IN THE HIGH COURT OF JUSTICE
CHANCERY DIVISION
COMPANIES COURT

Royal Courts of Justice
Strand, London, WC2A 2LL
04/08/2006

B e f o r e :

MR JUSTICE DAVID RICHARDS
____________________

Between:
LCP Retail Ltd
Appellant
- and -

Richard Andrew Segal
Respondent

____________________

William Hansen (instructed by Fraser Brown) for the Appellant
Raquel Agnello (instructed by Stephenson Harwood) for the Respondent
Hearing dates: 5 July 2006

____________________

HTML VERSION OF JUDGMENT
____________________

Crown Copyright ©

    The Honourable Mr Justice David Richards :

    Introduction

  1. This is an appeal by L.C.P. Retail Limited (the landlord) against an order of Registrar Derrett made on 30 March 2006, in which she ordered that the sale proceeds of goods belonging to Premier Karting World Limited (the company) be paid to Richard Andrew Segal, the company's liquidator.
  2. Background

  3. The company operated a go-karting race track at premises in Bridgwater, Somerset. The premises were let by the landlord under the terms of a lease dated 28 January 1998, the lease having been assigned to the company pursuant to a licence dated 22 July 2002.
  4. The company failed to pay the rent due on 1 July 2003. On 2 July 2003 the landlord instructed Parkinson Bailiff Services Limited to execute a distress warrant and on the same day, again acting through Parkinson Bailiff Services Limited, took walking possession of go-karts and other goods belonging to the company. The walking possession agreement, in standard form, was signed on behalf of the company by Melvern Westwood, its director. The agreement stated "I will not remove or sell the goods or any part of them or allow any other person to do so without your permission." The agreement provided that the landlord could remove and sell the goods at any time after 2 October 2003 if the company had not by then paid the sum due and the bailiff's charges. The value of the distress was £25,077.44.
  5. Various sums totalling just over £18,700 were paid by the company to the landlord in July, August and September 2003. It may be, although this does not arise for decision that the director believed that, taken together with a rent deposit of £14,000, these payments had the effect of discharging the distress. It is common ground that the landlord had not applied the rent deposit towards the outstanding rent and was not required to do so. Accordingly, whatever the belief of the director, the distress was not discharged in this way. On 18 September 2003, without the knowledge or permission of the landlord or the bailiff, the company instructed a firm of valuers and auctioneers to remove and sell goods from the premises, including some or all of those which were subject to the walking possession agreement. Between 7 October and 19 November 2003 the auctioneers realised a total of £5,816.90 from the sale of some of the goods, leaving a balance due to the company of £2,698.65 after deduction of the sale costs and expenses. It is this sum which is in dispute on this appeal.
  6. The company ceased trading on 22 September 2003.The landlord inspected the premises on 9 October 2003, with a view to a sale of the lease. The Registrar found that the fact the goods had been removed "would have been clear to the Respondent when he inspected on 9 October 2003." The landlord subsequently wrote to the company on 14 October 2003. The landlord and the liquidator both place reliance on the letter, the key paragraphs of which are set out below:
  7. "Following the landlord's inspection on 9th October, I arranged to meet two local agents who are aware of the unit and are confident it could be re-let in short term. Subject to you agreeing to no waiving of landlord rights and privileges within the occupational lease dated 28th January 1998 and subsequent documentation (Deed of Assignment, Deed of Variation and Rent Deposit Deed), we would be pleased to instruct Hatfield White and McKinlays Surveyors to market the unit on your behalf.

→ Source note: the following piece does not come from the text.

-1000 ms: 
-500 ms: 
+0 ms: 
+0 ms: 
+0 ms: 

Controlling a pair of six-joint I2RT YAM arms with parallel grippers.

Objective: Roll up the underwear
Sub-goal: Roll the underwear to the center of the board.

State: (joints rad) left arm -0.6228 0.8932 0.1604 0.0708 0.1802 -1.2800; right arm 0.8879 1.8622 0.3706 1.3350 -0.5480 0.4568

    In the meantime, providing you have no intention of re-occupying the premises, please arrange for the units to be cleared including all old car tyres, tenant's fixtures associated with the Go-Kart use, engine parts and oil canisters etc from rear yard and any refuse/small items within the office areas. This will ensure the unit presents better for marketing purposes."

    The letter was counter-signed on behalf of the company on 16 October 2003 and returned to the landlord.

  8. On 17 October 2003 notices were sent out to creditors of the company, including the landlord, calling a meeting of creditors pursuant to section 98 of the Insolvency Act 1986. Creditors were also sent a proxy and proof of debt form. The landlord promptly returned the proof of debt form, which was dated 27 October 2003.
  9. The proof of debt was in the form prescribed by the Insolvency Rules. The landlord stated its debts as £290,573.08. Box 10 of the form required the creditor to state:
  10. "Particulars of any security held, the value of the security and the date it was given".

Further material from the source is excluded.